◆ **EXERCISE BRIEF**:
The lines to repeat are those below from the one containing "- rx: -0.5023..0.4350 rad" down to the one containing "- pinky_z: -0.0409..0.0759", both included; reproduce them exactly and nothing else.

########################################

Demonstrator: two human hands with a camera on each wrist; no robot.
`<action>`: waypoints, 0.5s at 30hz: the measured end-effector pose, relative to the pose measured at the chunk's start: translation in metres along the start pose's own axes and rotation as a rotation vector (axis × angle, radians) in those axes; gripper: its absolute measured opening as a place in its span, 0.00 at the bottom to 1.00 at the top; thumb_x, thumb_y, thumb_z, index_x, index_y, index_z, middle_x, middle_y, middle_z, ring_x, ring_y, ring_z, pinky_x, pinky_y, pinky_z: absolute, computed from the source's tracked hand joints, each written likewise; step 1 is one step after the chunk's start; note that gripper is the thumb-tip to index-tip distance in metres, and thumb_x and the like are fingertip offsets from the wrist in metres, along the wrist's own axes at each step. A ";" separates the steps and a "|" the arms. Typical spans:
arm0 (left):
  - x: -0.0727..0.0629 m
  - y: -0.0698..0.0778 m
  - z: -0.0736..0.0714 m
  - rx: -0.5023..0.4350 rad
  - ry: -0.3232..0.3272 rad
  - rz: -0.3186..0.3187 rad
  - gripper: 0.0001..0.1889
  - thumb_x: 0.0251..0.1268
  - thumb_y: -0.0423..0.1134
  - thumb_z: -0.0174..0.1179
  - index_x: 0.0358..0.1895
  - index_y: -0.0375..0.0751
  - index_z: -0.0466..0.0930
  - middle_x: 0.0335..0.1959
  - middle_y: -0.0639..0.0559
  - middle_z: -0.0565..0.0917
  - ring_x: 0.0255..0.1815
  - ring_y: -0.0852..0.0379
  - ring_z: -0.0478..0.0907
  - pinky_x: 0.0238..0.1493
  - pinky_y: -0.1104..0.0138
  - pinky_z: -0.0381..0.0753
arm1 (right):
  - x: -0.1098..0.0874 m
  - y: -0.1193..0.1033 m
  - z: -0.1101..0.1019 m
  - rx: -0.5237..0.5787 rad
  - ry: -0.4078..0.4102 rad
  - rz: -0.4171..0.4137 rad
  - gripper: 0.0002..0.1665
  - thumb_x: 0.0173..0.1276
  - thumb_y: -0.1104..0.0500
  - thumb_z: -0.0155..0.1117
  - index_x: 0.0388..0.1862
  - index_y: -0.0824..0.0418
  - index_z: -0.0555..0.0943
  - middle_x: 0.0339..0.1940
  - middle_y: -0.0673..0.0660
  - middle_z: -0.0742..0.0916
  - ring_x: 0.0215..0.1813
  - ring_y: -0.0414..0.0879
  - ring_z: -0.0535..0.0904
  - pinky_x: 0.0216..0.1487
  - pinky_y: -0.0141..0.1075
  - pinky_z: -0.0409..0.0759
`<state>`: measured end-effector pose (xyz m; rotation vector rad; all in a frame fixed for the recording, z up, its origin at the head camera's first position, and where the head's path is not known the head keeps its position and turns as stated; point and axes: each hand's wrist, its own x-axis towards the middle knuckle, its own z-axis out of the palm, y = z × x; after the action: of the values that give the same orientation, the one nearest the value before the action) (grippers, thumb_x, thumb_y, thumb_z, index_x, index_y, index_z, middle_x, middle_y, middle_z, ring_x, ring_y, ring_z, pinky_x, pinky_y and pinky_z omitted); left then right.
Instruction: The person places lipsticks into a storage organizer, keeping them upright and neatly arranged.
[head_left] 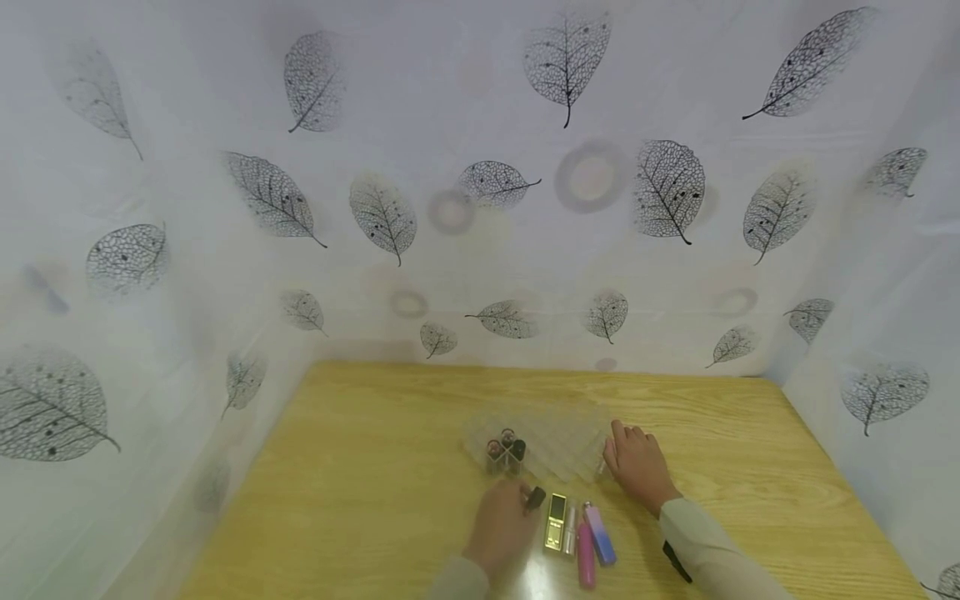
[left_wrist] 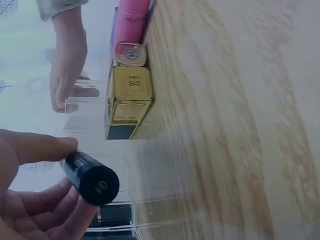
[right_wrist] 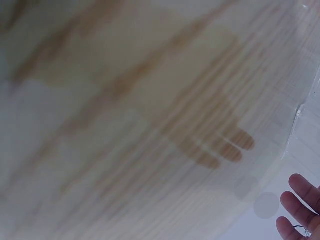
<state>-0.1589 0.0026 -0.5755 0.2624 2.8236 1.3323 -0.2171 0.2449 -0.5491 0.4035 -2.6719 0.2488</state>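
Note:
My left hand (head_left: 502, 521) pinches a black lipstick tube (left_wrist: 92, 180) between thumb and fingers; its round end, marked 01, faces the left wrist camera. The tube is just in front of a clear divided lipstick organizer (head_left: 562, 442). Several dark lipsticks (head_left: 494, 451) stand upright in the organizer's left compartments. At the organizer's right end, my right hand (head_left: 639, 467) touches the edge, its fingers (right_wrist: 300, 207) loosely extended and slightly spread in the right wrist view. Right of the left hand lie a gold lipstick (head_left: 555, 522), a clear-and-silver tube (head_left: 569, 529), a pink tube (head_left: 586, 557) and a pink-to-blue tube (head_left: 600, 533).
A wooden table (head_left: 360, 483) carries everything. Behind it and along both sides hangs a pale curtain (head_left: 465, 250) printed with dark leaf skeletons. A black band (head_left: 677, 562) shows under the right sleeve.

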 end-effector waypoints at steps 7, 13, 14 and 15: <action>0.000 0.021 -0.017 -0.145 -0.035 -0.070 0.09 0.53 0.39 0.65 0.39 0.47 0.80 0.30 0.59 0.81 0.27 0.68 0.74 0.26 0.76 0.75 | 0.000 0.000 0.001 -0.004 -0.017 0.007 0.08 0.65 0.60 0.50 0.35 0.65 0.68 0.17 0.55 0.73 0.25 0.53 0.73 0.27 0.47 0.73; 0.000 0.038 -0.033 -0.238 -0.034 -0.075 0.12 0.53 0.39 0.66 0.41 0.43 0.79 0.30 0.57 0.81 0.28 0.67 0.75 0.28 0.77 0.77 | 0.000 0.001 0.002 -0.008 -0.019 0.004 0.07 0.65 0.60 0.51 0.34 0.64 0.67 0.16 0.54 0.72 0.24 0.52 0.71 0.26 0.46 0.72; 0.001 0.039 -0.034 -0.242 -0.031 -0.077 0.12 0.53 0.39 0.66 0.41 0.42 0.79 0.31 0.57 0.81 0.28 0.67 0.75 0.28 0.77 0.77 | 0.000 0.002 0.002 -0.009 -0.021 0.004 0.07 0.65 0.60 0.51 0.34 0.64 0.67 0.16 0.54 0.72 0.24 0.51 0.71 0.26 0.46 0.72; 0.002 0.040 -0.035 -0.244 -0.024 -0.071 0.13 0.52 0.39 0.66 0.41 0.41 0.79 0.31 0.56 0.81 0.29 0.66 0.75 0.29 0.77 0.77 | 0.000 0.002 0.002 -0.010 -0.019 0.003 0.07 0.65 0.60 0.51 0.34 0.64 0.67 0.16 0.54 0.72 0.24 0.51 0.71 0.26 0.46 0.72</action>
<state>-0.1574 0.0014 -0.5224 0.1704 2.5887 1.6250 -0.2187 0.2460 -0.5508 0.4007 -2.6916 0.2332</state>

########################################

◆ **WRITTEN RESPONSE**:
  - rx: -0.5023..0.4350 rad
  - ry: -0.3232..0.3272 rad
  - rz: -0.3186..0.3187 rad
  - gripper: 0.0001..0.1889
  - thumb_x: 0.0251..0.1268
  - thumb_y: -0.0423..0.1134
  - thumb_z: -0.0174..0.1179
  - index_x: 0.0358..0.1895
  - index_y: -0.0375..0.0751
  - index_z: -0.0466..0.0930
  - middle_x: 0.0335..0.1959
  - middle_y: -0.0639..0.0559
  - middle_z: -0.0565..0.0917
  - ring_x: 0.0255..0.1815
  - ring_y: -0.0852..0.0379
  - ring_z: -0.0478..0.0907
  - pinky_x: 0.0238..0.1493
  - pinky_y: -0.1104..0.0138
  - pinky_z: -0.0381..0.0753
arm1 (right):
  - x: -0.1098..0.0874 m
  - y: -0.1193..0.1033 m
  - z: -0.1101..0.1019 m
  - rx: -0.5237..0.5787 rad
  - ry: -0.4078..0.4102 rad
  - rz: -0.4171..0.4137 rad
  - gripper: 0.0002..0.1665
  - thumb_x: 0.0173..0.1276
  - thumb_y: -0.1104..0.0500
  - thumb_z: -0.0155..0.1117
  - index_x: 0.0388..0.1862
  - index_y: -0.0824..0.0418
  - index_z: -0.0555..0.0943
  - middle_x: 0.0339..0.1940
  - middle_y: -0.0673..0.0660
  - middle_z: -0.0742..0.0916
  - ring_x: 0.0215..0.1813
  - ring_y: -0.0414..0.0879
  - ring_z: -0.0535..0.0904
  - pinky_x: 0.0216..0.1487
  - pinky_y: -0.0141..0.1075
  - pinky_z: -0.0409..0.0759

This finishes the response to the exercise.